▶ _What you need to do_: Please transcribe the listing below in full and word for word, without its pictures.

╭──

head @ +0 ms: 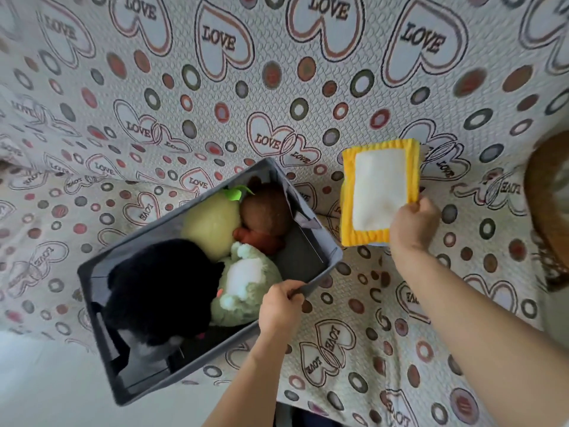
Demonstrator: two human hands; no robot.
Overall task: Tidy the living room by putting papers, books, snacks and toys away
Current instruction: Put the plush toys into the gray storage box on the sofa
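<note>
A grey fabric storage box (326, 251) sits tilted on the sofa seat. Inside it lie several plush toys: a black one (160, 291), a pale green one (246, 285), a pale yellow one (212, 223) and a brown one (264, 214). My left hand (280, 306) grips the box's near rim. My right hand (414, 224) holds a yellow plush toy with a white centre (378, 192) by its lower right corner, just right of the box and above the seat.
The sofa (277, 87) is draped in a cover printed with hearts, "LOVE" and circles. A brown wicker object (545, 204) stands at the right edge. Pale floor (46, 380) shows at the lower left.
</note>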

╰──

▶ _Exercise solution_:
head @ +0 ms: 
Demonstrator: two human hands; no robot.
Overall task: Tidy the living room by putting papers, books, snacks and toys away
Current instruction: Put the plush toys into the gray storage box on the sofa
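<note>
A grey fabric storage box (326, 251) sits tilted on the sofa seat. Inside it lie several plush toys: a black one (160, 291), a pale green one (246, 285), a pale yellow one (212, 223) and a brown one (264, 214). My left hand (280, 306) grips the box's near rim. My right hand (414, 224) holds a yellow plush toy with a white centre (378, 192) by its lower right corner, just right of the box and above the seat.
The sofa (277, 87) is draped in a cover printed with hearts, "LOVE" and circles. A brown wicker object (545, 204) stands at the right edge. Pale floor (46, 380) shows at the lower left.
</note>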

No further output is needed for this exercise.